### Assignment
Print the material below exactly as it stands, please, from its first line to the line holding "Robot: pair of", with no pictures.

** Opening Dataset section block **

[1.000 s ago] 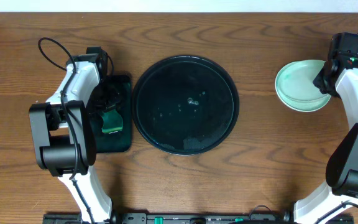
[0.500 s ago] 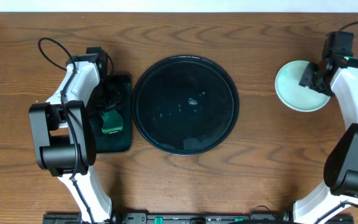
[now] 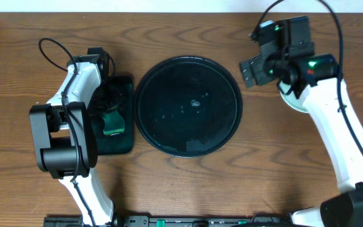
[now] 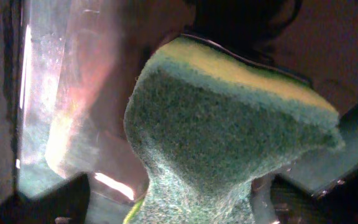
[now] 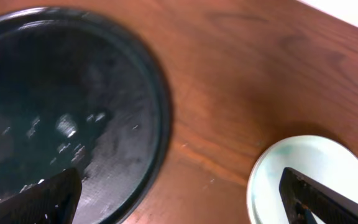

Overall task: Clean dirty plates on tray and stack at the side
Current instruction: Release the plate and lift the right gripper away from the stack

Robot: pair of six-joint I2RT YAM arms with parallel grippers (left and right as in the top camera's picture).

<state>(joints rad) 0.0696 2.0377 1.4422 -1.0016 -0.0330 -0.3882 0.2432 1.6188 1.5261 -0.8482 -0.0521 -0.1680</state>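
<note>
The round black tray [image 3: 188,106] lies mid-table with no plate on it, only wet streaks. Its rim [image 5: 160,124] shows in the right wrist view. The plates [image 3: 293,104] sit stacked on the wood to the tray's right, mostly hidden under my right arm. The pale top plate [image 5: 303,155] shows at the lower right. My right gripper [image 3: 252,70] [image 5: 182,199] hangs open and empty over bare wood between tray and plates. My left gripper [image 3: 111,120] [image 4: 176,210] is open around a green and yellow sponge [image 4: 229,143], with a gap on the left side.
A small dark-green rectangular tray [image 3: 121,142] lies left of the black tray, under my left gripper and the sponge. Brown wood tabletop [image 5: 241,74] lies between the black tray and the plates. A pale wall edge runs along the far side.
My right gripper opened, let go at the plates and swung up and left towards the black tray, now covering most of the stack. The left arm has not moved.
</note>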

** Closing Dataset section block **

### Answer area
[1.000 s ago] 
[0.500 s ago] 
[now] 
[now] 
[now] 

Overall task: Clean dirty plates on tray and stack at the side
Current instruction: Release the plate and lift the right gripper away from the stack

Robot: pair of six-joint I2RT YAM arms with parallel grippers (left and right as in the top camera's picture).

The output for this exercise is complete.